As Walt Disney once said: “I never called my work an ‘art’. It’s part of show business, the business of building entertainment.”
Let’s hit on why we bought Disney (DIS).
Disney, through various acquisitions and creative developments over the years, has amassed a large portfolio of IPs. Some of the major ones include:
- Disney Animation and Film Properties: This includes classic and new Disney characters and movies, such as Mickey Mouse, Cinderella, Frozen, and Moana.
- Pixar: Known for hits like Toy Story, Finding Nemo, and Inside Out.
- Marvel Entertainment: This includes the vast array of Marvel Comics characters such as the Avengers, Spider-Man, X-Men, and many others.
- Star Wars: Acquired through the purchase of Lucasfilm. Use the force, Luke!
- 20th Century Fox: Acquired in 2019, this includes a wide range of film and TV properties like The Simpsons, Avatar, and the X-Men movies.
- ESPN: While primarily a sports broadcasting network, ESPN also holds a variety of sports-related IPs.
- ABC: Includes all television shows produced by the ABC television network.
- Disney Channel Properties: Includes TV shows and characters created for the Disney Channel, like High School Musical and Hannah Montana.
- National Geographic: Acquired as part of the 20th Century Fox deal, this includes all documentary and educational content under the National Geographic banner.
Disney can monetize these IPs in numerous ways:
- Film and Television Production: Direct revenue from box office sales, streaming rights, TV broadcasts, and DVD sales.
- Merchandising: Sales of toys, clothing, and other consumer products featuring Disney characters and brands.

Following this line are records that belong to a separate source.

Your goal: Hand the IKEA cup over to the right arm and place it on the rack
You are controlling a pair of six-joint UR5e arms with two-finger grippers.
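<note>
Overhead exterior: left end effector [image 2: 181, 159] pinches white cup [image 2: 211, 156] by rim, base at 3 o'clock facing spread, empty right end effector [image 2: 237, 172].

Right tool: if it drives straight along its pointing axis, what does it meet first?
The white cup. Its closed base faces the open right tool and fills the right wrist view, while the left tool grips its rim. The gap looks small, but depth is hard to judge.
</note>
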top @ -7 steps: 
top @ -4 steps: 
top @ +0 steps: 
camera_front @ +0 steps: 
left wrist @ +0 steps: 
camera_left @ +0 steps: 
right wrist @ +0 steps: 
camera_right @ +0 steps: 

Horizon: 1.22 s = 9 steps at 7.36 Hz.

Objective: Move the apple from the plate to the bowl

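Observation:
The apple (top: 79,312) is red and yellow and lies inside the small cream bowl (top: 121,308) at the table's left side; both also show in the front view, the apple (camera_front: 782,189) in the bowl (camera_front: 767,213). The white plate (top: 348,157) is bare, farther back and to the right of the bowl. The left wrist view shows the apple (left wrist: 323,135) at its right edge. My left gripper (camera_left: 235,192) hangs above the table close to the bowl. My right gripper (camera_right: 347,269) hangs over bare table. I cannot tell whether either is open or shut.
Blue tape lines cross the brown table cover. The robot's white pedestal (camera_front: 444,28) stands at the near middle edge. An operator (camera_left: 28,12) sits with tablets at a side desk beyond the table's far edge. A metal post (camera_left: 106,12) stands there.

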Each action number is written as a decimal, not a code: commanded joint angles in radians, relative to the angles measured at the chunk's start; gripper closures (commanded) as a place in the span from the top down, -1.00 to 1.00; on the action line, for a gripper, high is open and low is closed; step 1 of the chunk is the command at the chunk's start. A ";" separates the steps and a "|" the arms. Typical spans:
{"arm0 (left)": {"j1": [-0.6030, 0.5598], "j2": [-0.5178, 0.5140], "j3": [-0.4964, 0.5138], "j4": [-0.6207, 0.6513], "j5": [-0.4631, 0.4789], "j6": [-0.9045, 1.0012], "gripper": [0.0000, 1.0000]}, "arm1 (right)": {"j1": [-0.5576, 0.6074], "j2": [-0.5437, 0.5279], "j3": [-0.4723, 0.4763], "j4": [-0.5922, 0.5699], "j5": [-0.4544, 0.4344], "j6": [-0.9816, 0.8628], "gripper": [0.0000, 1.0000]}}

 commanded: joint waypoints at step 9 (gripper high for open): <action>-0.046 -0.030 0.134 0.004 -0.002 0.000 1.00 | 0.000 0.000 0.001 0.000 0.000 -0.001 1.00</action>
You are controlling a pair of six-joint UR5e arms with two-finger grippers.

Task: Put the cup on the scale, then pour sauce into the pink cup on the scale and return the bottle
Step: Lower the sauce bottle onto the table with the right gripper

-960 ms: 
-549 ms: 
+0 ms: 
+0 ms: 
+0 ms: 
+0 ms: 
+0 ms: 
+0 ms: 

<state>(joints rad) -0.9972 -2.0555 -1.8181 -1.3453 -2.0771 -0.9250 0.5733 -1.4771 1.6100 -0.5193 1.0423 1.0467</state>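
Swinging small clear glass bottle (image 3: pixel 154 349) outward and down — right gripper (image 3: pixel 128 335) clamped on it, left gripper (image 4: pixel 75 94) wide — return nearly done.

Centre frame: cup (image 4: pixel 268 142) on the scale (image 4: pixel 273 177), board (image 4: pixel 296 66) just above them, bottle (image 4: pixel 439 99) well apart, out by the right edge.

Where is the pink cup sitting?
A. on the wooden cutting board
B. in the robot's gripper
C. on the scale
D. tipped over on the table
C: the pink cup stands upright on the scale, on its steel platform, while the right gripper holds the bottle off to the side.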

- Theme Parks and Resorts: Attractions, hotels, and experiences based on Disney IPs, generating revenue through ticket sales, accommodations, and themed merchandise.
- Licensing and Franchising: Allowing third-party companies to use Disney IPs in their products, in exchange for licensing fees.
- Publishing: Books, comics, and magazines featuring Disney characters and stories.
- Video Games and Interactive Media: Video games and mobile apps based on Disney IPs.
- Theatrical Productions: Stage adaptations of popular Disney movies like “The Lion King” and “Frozen.”
- Music and Soundtracks: Revenue from the music produced for films and TV shows.
- Streaming Services: Subscription fees from Disney+ and other streaming platforms that feature Disney content.
- Brand Partnerships and Sponsorships: Collaborations with other brands for co-branded products, sponsorships, and advertising campaigns.
- Experiences and Exhibitions: Traveling exhibitions, interactive experiences, and educational programs based on Disney IPs.
Disney’s strategy involves cross-utilization of IPs across these various channels, often creating synergies that boost the overall value and revenue potential of their properties. For example, a successful movie can lead to increased theme park attendance, higher merchandise sales, and greater interest in video games or TV spin-offs related to that movie.
Frankly, I expect that Disney will end up spinning off/selling some of these assets in coming months and years and that the company won’t be letting those assets go cheaply. When we made our financial model for Disney using our proprietary WiNR Ratio algorithm, we find that Disney is trading for about 5 or 6 times its likely profits for 2028 even if it doesn’t spin off/sell any assets over the next four years. We expect that the stock would probably be trading at about 15x those profits in 2028 which would put the stock at more than $250 per share which would be a more than 30% annualized gain.
There’s certainly near-term risk as the company has struggled with their movie slate over the last year or so and needs to find a permanent CEO to lead the company into the future. Certainly some of that risk has been priced into the stock as it has come down nearly 60% over the last two years.
We are also trimming down our DallasNews Corporation (DALN) holdings. We’ve had a pretty nice move upward in the stock since we sent out our initial Trade Alert when the stock was at $4.18 in September 2023. We also received a $0.16/share dividend since then. We built this up to a medium-sized position in the hedge fund. As we are wanting to reduce some exposure to small-caps stocks going into 2024, we are trimming it down a bit here. The next ex-dividend date is February 8th and we are mostly keeping a chunk of stock steady until then and probably through the next quarterly earnings report.
DallasNews is still under the control of one of the founders’ descendants and we cannot force the company to do anything against that controlling shareholder’s will. We have a lot of ideas that we think can help the company restore growth and achieve profitability and we presented those to the company a few months ago when we met the CEO in Dallas, but the company is not terribly conducive to our becoming more involved. We will see how their efforts to turn the company around are coming along in the next quarterly update.
If we like what we hear in the next earnings report, we will probably continue to hold some shares and if not, we might decide to move on. The valuation is still pretty compelling given the company is trading at or close to its net cash balance and about 0.2x where its 2024 sales will likely be. However, management needs to make some changes to the company’s operating structure at some point in the next twelve months they truly intend to restore profitability.